Ok I know it is a little cheesy to do this but I just gotta for my own sake. Ya see with my new meds I am having a hard time being or feeling happy, and then it is hard to be thankful for anything. So here goes...
I am thankful for..
My husband
(No I know this is a given but did I mention my bad moods, extreme cravings, and sick stomache where nothing tastes good. Well my sweet husband went and bought me a soda at 8pm last night got home and It just tasted bad for me so at 9:30pm he went and got me a 20 pack of cans, 2 litters, and another fountain just so somthing would taste good. Then at 1am he got up and made me potstickers because I was starving. yeah He is a pretty good guy1)
My kids
(This one is tough becuase my kids are great, but with my "New Personality" I have a hard time being around anyone. Gavin came up and hugged me "just cause", Cache offered to watch a movie with me "and I wont touch you mom" I hurt all over you see, Makenzie does EXTRA chores to help out and does them extra good so I don't have to worry, and Kaelee she puts up with me! She gets alot put on her shoulders and she hardly ever complains and ignores me pretty good when I yell! ya gotta love that talent)

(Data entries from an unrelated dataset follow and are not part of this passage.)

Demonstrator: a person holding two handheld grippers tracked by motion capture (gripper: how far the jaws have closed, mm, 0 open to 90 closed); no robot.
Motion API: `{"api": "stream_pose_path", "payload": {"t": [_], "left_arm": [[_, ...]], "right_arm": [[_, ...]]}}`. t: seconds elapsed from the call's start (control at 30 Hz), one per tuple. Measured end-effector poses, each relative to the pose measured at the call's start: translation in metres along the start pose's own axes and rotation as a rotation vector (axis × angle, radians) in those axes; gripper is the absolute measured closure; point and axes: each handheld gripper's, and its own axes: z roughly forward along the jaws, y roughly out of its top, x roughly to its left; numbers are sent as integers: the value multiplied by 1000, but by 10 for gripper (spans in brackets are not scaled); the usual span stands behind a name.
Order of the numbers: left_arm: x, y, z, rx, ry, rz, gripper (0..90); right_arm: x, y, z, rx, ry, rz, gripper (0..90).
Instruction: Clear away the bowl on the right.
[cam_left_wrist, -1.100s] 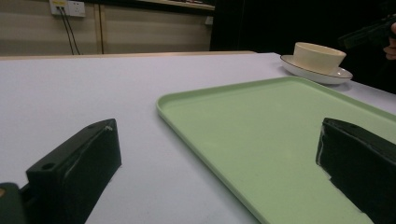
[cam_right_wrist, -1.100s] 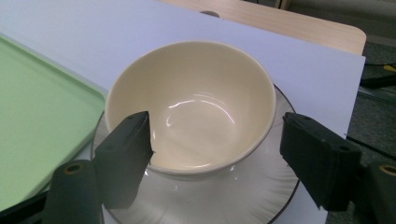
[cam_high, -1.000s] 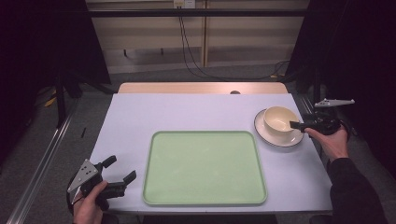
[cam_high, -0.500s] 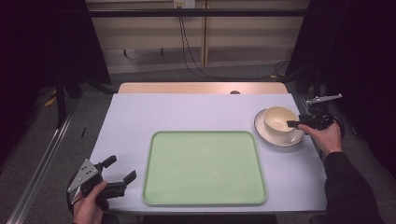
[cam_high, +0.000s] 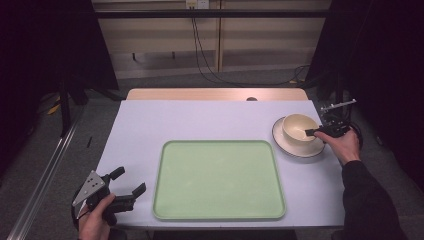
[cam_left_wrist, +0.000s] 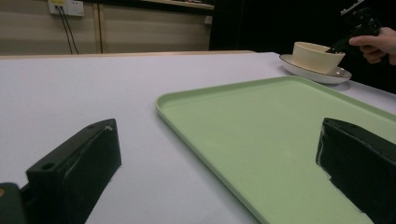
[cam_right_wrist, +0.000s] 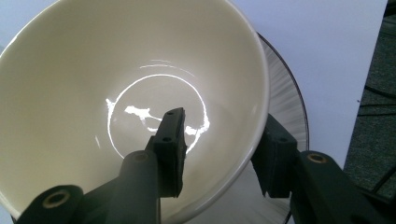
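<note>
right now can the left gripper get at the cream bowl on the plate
Probably not from there. The left gripper sits open at the near left table corner, while the cream bowl stands on its plate at the far right, past the green tray, with the right gripper already straddling its rim.

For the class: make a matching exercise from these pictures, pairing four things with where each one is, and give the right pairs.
Things:
1. bowl
2. saucer
3. tray
4. left gripper

Places:
A. middle of the table, nothing on it
B. near left corner, jaws apart
C. on the saucer, one jaw inside its wall and one outside
D. under the bowl, at the table's right

Pairs: 1-C, 2-D, 3-A, 4-B
</note>
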Motion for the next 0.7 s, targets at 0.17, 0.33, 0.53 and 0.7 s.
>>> {"api": "stream_pose_path", "payload": {"t": [0.17,0.33,0.53,0.7], "left_arm": [[0,0,0,0,-4,-4,0],[0,0,0,2,2,0,0],[0,0,-1,2,-2,-4,0],[0,0,-1,2,-3,-2,0]], "right_arm": [[-1,3,3,26,-20,31,698],[0,5,7,55,-29,53,718],[-2,6,8,60,-35,86,805],[-8,3,7,46,-1,138,829]]}}
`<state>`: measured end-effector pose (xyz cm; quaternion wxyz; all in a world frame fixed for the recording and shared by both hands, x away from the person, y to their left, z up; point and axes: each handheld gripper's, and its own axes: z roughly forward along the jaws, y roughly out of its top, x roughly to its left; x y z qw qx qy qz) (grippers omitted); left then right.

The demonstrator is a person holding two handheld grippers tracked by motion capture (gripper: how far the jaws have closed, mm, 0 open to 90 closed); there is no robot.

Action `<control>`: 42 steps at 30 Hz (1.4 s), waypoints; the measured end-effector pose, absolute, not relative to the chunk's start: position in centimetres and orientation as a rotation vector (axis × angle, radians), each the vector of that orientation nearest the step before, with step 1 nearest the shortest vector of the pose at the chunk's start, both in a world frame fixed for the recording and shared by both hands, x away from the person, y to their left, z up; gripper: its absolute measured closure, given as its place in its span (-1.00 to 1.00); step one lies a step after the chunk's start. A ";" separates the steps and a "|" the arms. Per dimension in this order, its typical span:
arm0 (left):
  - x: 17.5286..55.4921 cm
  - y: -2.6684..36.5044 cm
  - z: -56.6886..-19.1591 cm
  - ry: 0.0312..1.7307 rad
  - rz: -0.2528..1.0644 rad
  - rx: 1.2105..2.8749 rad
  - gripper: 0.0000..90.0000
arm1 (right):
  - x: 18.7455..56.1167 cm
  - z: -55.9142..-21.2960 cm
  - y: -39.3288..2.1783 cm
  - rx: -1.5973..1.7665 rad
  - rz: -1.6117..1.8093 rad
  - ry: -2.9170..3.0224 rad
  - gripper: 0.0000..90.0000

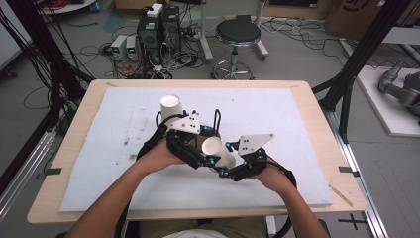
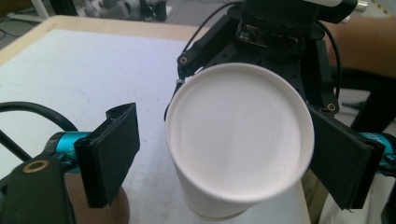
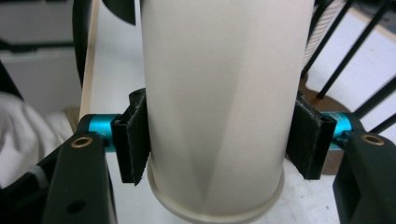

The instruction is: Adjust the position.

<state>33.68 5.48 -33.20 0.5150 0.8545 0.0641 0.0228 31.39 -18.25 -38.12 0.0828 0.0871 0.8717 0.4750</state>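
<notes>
Handover step: right gripper (image 3: 217,140) clamps paper cup (image 3: 219,93); left gripper (image 2: 233,154) released. Next likely: left withdraws clear.

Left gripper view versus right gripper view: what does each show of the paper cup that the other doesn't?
Left gripper view: the cup's flat round base, end-on, with the left gripper open, its left pad standing clear. Right gripper view: the cup's side wall and rolled rim, the right gripper's pads pressing on either side. Both: the same white cup above the white mat.
</notes>
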 end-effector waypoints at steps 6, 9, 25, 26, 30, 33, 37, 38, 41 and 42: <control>33.4 5.2 -33.3 0.108 0.010 2.096 -0.67 | 31.2 -38.4 -17.7 0.220 1.397 2.646 -0.26; 33.4 5.0 -33.4 0.098 -0.008 2.110 -0.65 | 31.1 -38.3 -17.7 0.203 1.415 2.656 -0.26; 33.4 4.6 -33.6 0.046 -0.067 2.173 -0.24 | 31.1 -38.6 -17.7 0.188 1.382 2.702 -0.26; 33.4 4.6 -33.6 0.046 -0.068 2.174 -0.23 | 31.1 -38.6 -17.7 0.184 1.381 2.708 -0.26; 33.5 4.7 -33.6 0.044 -0.081 2.167 -0.22 | 31.2 -38.6 -17.7 0.186 1.388 2.711 -0.26; 33.7 4.9 -33.5 0.038 -0.076 2.144 -0.23 | 31.2 -38.7 -17.9 0.206 1.423 2.691 -0.39; 34.1 5.6 -33.6 0.071 -0.080 2.053 -0.22 | 31.2 -38.4 -18.5 0.268 1.532 2.628 -0.55; 34.2 5.9 -33.7 0.082 -0.085 2.022 -0.22 | 31.4 -38.1 -19.1 0.292 1.601 2.566 -0.55; 34.4 6.6 -34.0 0.117 -0.090 1.933 -0.22 | 31.5 -37.9 -19.7 0.320 1.652 2.525 -0.55; 34.4 6.9 -34.1 0.123 -0.090 1.910 -0.22 | 31.5 -37.8 -19.9 0.329 1.678 2.510 -0.55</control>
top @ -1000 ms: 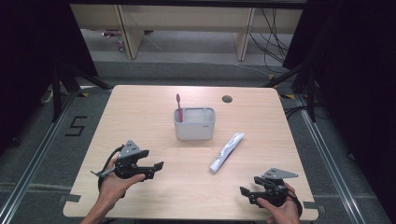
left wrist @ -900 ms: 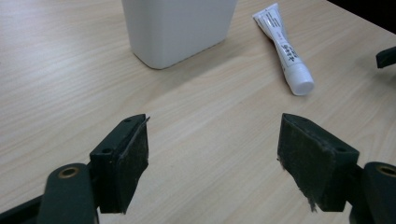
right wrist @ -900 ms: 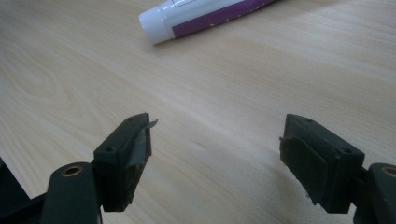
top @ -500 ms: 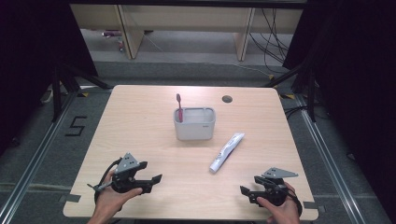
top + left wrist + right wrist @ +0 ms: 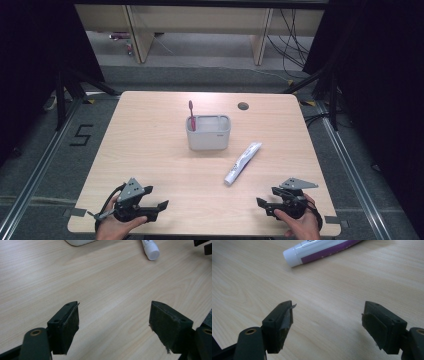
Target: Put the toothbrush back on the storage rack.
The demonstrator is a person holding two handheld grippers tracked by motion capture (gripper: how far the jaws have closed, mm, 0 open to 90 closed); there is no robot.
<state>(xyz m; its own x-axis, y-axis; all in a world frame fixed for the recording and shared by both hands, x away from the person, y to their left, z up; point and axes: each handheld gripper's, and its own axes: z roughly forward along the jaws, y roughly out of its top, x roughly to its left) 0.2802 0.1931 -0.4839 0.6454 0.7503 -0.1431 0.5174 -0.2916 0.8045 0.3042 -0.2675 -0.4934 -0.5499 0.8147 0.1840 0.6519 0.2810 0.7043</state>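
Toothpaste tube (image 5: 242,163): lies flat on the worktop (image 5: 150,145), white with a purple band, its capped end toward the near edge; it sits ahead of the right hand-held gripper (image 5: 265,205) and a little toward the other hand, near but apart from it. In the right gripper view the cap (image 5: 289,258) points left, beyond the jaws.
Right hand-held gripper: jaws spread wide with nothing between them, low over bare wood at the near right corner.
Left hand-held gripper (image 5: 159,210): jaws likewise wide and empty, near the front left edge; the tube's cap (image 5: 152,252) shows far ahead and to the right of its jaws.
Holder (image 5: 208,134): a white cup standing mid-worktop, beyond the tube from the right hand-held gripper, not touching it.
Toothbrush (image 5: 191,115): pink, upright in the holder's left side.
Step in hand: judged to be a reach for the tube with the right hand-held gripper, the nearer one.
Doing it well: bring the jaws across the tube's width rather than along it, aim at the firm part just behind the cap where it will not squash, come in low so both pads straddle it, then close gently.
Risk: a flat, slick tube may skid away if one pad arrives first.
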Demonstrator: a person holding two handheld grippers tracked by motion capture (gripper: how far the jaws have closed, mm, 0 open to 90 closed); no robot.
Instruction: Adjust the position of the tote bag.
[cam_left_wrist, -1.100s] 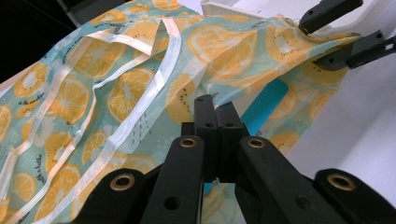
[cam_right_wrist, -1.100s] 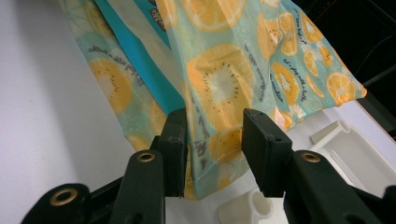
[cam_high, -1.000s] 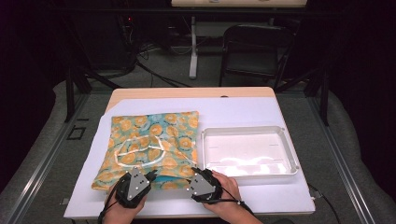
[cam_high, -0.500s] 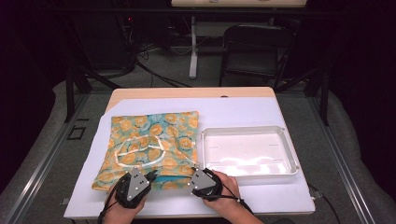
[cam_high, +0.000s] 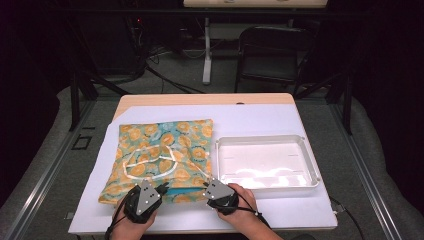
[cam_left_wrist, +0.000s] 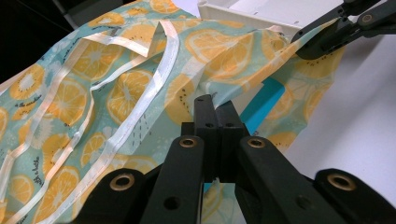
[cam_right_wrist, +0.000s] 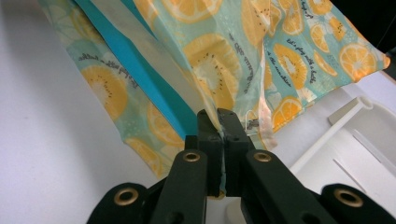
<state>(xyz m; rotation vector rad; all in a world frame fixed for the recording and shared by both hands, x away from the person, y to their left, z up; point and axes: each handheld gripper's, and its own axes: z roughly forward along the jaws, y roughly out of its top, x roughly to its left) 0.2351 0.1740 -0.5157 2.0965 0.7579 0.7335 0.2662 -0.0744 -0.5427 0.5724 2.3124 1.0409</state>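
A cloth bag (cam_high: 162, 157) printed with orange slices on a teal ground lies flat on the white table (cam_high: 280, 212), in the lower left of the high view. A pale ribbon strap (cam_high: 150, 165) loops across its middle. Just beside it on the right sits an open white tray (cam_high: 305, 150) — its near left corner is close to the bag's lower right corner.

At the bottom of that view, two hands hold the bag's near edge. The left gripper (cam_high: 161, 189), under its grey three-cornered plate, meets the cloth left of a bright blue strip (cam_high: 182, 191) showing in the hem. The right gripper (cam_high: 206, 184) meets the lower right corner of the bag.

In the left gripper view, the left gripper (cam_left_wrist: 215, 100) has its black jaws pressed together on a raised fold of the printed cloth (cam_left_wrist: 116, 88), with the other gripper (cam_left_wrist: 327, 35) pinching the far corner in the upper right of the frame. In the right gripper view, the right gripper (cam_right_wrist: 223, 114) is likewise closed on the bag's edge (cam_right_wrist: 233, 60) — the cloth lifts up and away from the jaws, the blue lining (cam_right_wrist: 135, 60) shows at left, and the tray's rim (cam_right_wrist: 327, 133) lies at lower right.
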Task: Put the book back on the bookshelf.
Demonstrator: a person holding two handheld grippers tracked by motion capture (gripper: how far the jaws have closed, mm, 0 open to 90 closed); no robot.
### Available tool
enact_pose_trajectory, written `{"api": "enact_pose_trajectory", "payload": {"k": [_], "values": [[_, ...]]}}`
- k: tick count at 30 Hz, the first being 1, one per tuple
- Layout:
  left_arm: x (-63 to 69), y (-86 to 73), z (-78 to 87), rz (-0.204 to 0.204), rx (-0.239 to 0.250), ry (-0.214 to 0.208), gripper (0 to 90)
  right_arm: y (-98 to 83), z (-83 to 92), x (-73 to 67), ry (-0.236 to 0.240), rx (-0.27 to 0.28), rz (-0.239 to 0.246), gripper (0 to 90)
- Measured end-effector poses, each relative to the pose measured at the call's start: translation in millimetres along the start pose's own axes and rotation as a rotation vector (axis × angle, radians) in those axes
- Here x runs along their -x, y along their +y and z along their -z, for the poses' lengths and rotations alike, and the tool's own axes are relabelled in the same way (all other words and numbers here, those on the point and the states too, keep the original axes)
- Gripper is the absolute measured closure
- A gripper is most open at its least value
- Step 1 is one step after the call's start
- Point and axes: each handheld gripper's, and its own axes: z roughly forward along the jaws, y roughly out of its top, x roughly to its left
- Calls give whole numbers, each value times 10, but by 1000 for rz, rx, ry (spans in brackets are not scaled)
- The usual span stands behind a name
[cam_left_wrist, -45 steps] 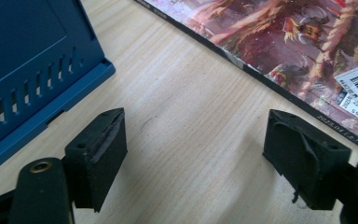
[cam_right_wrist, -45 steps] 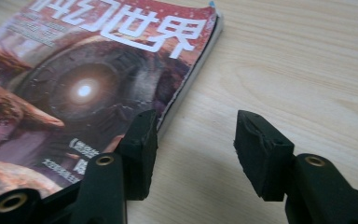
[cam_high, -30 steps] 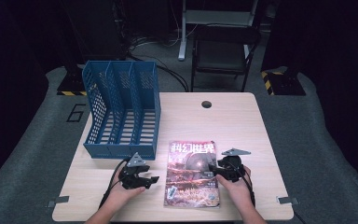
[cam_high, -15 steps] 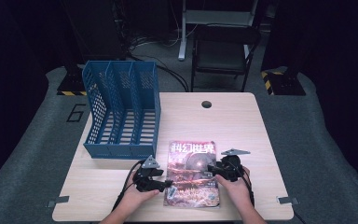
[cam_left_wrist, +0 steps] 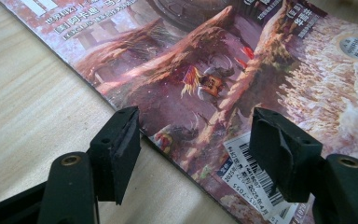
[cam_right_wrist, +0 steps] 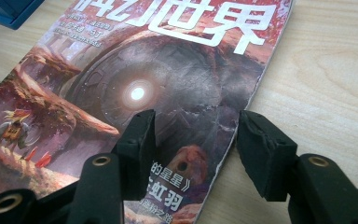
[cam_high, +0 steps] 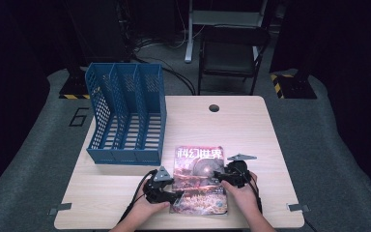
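Magazine [cam_high: 199,180] flat on the wooden table [cam_high: 251,130], cover up, near the front edge, just right of the blue file rack [cam_high: 125,116]. Lying between both hands, likely so each side edge can be reached at once.

Left gripper [cam_high: 170,195] low at the magazine's left edge, near the bottom corner; in the left gripper view the jaws straddle that edge, one pad over bare wood, the other over the barcode label [cam_left_wrist: 256,179]. Jaws apart, closed on nothing. Right gripper [cam_high: 222,176] at the opposite edge, about mid-height; jaws just been opening, one above the cover, one beside it over the table, the edge [cam_right_wrist: 242,121] between them but not pinched. Probably set this way to slide under and lift from both sides.

Rack upright toward the table's left rear, three slots open on top, perforated walls, nothing visible inside any slot. Presumably the destination. Round cable hole [cam_high: 214,108] farther back, well apart.
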Motion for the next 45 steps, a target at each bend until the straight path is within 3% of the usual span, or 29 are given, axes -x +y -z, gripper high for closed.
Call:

Ok here is a stretch I am thankful for my "New med" because eventually they will make me healthier!
My Zuckie Dog
(She cuddles with the best and makes me get moving)
My small house
(I couln'd handle anything bigger right now and it keeps all my family close)
My fabric stash
(so I can mess around and not worry about wasting money)
My saintly friends
(In the last week I called one friend and just bawled as my hair began to fall out, anouther friend spent an hour talking about 13 year olds not judging my endless bad parenting, and one friend just called to say hi not knowing she made my day. I have so many friend who stick with me and I realize that right now I am hard to like!)
My computer
(It is seriously my escape from reality, I don't have to think I can just click through pretty, happy pictures, and know why the world is great!)
My bed
It has become my heaven and hell in one. I have a place to go and have quite, and my pillows catch many tears and laughter. One day I will be able to make my bed and have it last all day. I can't wait!
Snow
I love snow it is just a happy thing!
Rain
I love the atmosphere a good grey day makes, it makes it ok to curl up and stay in.
Sidewalks
For someone who has lived in the country most of my life the well maintained sidewalks are heaven.
Ok so I am running out of things for the moment. If it sounds like I am depressed I probably am, but I am so thankful for what I have. I have been told many, endless times all of the things I would never have and never be able to do. I have proven I can achieve anything I set my mind too and so making it through this dose of drugs is one more thing. I may end up bald, grumpy, and in pain but I will be here with my family! They really are the best in the whole world.
I hope everyone has as many things to be thankful for as I do, I realize that there are days when it is difficult to find anything to be thankful for, and on those days I find that I can truely be thankful for the challenges and trials because I am here to have them and they were chosen just for me, by someone who loves me and knows what I need.